Noticias

¿Las unidades de innovación sirven realmente para generar nuevas ideas?

Un nuevo estudio analiza qué necesitan las grandes empresas globales para innovar

06 de Junio de 2018

Las unidades de innovación están en auge: el 70% de los directivos encuestados en un estudio sobre grandes empresas aseguran que están incrementando la inversión en estas unidades. Su misión no es otra que explorar las próximas tendencias y generar nuevas ideas, productos y modelos dentro de las empresas establecidas, desde Google hasta Nissan._x000D_

Hasta aquí todo bien. Pero se está dando otro fenómeno en paralelo: grandes empresas como Coca-Cola, Ogilvy o The New York Times están cerrando algunas de sus nuevas y costosas unidades de innovación.

En los últimos cinco años, la elevada inversión en este tipo de unidades ha generado nuevos productos e iniciativas. Pero relativamente pocas innovaciones han superado todos los procesos internos hasta llegar al mercado, y aún menos suponen una contribución significativa al negocio principal. Está claro que algo no funciona.

La profesora Mª Julia Prats y Josemaría Siota, del IESE, junto con David Gillespie y Nicholas Singleton, de la consultora Oliver Wyman, han analizado por qué tras entrevistar a directivos de 29 grandes empresas de diversos sectores. Su objetivo era comprender mejor los desafíos que afrontan las organizaciones para escalar sus innovaciones cuando se identifica una nueva oportunidad de alto potencial.
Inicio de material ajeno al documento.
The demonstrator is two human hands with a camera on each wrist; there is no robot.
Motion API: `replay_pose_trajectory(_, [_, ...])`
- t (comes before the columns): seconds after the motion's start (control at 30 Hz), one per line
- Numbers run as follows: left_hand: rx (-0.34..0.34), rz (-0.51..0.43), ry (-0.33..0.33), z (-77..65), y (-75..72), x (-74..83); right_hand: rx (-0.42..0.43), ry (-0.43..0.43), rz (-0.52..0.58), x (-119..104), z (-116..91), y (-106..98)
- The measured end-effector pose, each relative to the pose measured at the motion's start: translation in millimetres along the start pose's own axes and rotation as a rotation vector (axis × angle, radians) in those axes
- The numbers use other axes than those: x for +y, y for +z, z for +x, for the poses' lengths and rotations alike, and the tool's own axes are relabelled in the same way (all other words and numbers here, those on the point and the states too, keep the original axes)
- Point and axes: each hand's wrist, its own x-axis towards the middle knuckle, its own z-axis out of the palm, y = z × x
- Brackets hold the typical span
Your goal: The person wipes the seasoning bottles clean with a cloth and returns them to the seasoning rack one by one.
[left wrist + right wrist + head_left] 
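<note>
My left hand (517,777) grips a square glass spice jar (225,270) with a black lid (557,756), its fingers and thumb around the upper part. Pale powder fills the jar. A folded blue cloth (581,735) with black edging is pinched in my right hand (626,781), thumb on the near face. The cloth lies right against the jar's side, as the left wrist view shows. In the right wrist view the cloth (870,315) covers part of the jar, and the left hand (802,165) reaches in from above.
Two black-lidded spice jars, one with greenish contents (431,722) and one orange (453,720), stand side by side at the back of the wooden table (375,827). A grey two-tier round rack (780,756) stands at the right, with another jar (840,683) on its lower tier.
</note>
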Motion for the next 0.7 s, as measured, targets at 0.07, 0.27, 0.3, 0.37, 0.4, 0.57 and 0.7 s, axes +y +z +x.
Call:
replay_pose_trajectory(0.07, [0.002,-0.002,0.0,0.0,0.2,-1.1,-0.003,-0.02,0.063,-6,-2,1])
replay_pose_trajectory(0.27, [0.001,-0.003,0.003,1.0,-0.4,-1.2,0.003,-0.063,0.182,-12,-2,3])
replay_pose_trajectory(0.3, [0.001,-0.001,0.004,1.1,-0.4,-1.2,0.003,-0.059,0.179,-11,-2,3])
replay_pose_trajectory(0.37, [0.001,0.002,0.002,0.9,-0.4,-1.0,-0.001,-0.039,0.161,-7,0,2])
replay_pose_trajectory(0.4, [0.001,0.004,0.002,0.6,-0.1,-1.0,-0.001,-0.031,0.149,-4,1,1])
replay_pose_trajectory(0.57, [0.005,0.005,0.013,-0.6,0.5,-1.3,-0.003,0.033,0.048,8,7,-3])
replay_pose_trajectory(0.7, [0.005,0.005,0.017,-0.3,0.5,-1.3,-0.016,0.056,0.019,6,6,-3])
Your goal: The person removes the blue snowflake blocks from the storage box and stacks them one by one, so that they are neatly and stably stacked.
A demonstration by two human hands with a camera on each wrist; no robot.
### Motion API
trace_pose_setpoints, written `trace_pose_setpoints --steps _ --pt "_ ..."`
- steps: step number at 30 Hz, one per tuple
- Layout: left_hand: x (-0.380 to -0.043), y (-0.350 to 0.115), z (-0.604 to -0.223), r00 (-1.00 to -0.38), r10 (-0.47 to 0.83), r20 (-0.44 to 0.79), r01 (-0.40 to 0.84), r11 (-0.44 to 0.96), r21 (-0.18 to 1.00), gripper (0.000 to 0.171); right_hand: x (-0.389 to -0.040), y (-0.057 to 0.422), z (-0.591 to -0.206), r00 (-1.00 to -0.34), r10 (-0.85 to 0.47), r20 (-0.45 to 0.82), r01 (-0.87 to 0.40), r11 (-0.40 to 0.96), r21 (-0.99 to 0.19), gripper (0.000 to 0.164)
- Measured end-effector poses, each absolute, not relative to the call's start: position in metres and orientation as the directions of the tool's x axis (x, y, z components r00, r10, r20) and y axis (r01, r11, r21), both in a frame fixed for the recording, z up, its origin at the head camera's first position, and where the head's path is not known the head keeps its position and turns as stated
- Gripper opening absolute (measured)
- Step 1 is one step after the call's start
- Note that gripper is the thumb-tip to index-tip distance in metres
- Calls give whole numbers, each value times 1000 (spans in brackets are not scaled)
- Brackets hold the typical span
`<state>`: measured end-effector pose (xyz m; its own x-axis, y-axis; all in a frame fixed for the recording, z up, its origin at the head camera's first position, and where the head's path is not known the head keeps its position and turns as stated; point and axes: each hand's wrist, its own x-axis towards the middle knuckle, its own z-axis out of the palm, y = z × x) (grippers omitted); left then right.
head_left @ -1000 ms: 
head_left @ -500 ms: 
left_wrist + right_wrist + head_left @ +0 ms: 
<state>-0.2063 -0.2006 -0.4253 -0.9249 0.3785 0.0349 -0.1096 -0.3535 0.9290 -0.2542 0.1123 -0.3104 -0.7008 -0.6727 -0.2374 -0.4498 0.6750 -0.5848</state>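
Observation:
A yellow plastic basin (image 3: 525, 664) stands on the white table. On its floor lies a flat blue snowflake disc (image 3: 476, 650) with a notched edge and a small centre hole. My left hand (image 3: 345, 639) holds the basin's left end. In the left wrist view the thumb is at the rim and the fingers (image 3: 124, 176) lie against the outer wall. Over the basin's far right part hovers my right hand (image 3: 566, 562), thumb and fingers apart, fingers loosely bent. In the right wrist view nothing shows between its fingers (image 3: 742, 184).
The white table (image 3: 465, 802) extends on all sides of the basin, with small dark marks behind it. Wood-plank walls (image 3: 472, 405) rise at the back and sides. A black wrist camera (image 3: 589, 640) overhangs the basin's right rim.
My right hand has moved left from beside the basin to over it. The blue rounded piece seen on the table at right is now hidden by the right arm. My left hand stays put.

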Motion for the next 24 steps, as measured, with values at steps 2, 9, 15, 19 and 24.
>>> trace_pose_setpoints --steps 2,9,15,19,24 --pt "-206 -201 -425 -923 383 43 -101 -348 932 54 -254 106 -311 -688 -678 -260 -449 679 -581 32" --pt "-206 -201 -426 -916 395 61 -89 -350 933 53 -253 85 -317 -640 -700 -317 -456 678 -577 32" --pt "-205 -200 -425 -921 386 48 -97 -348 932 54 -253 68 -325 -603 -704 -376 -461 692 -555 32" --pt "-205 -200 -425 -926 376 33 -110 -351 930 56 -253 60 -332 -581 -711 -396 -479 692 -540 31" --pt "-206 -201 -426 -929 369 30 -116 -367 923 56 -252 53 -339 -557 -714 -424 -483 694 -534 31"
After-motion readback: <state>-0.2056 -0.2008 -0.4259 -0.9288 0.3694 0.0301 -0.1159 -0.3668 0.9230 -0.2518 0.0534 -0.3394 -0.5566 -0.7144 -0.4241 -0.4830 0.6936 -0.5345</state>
¿Y cuál es la respuesta habitual? La clave está en la agilidad de la organización. Muchas grandes empresas simplemente carecen de la agilidad y eficiencia adecuadas. Como resultado, no son lo bastante flexibles para incorporar innovaciones a la velocidad adecuada, con lo que pierden la ventana de oportunidad.

Ventajas de la agilidad

¿Cuán importante es la agilidad para los directivos encuestados? Casi el 90% consideraron la agilidad “muy” importante para el éxito futuro de sus empresas, y el 96% indicaron que debían ser más ágiles en el futuro. No es de extrañar, ya que un análisis del MIT muy citado indica que las empresas ágiles son capaces de aumentar sus ingresos un 37% más rápido y generar un 30% más de beneficios que el resto.

Si la agilidad es tan importante, ¿por qué no la desarrollan más empresas? Los autores indican que las empresas ágiles deben ser capaces de moverse en nuevas direcciones rápidamente, adaptándose a la nueva información. Y hacerlo sin tener que modificar radicalmente las estructuras y prácticas existentes.

Para ello, los autores enumeran las tres grandes capacidades necesarias:

  • Detección. Identificar y desarrollar oportunidades relacionadas con las necesidades del cliente a medida que surgen.
  • Movilización. Obtener recursos de diferentes niveles de la organización para explotar estas nuevas oportunidades.
  • Cambio. Estar preparadas para adoptar nuevas prácticas sin que los costes internos del cambio sean excesivos.

Las empresas saben que las unidades de innovación son una herramienta para aumentar la agilidad y las diseñan para apartarse de los modelos de negocio existentes y explorar nuevas formas de trabajar. Pero para que estas unidades sean efectivas, las empresas deben aprender cómo incorporar sus propuestas.

Sobre la investigación

El informe se basa en una encuesta a directores de innovación y cargos relacionados de 29 grandes empresas de once sectores y cuatro países. Además, el Centro de Iniciativa Emprendedora e Innovación (EIC) del IESE y la consultora Oliver Wyman complementaron las conclusiones de la encuesta con un análisis de publicaciones previas sobre innovación corporativa y agilidad organizativa.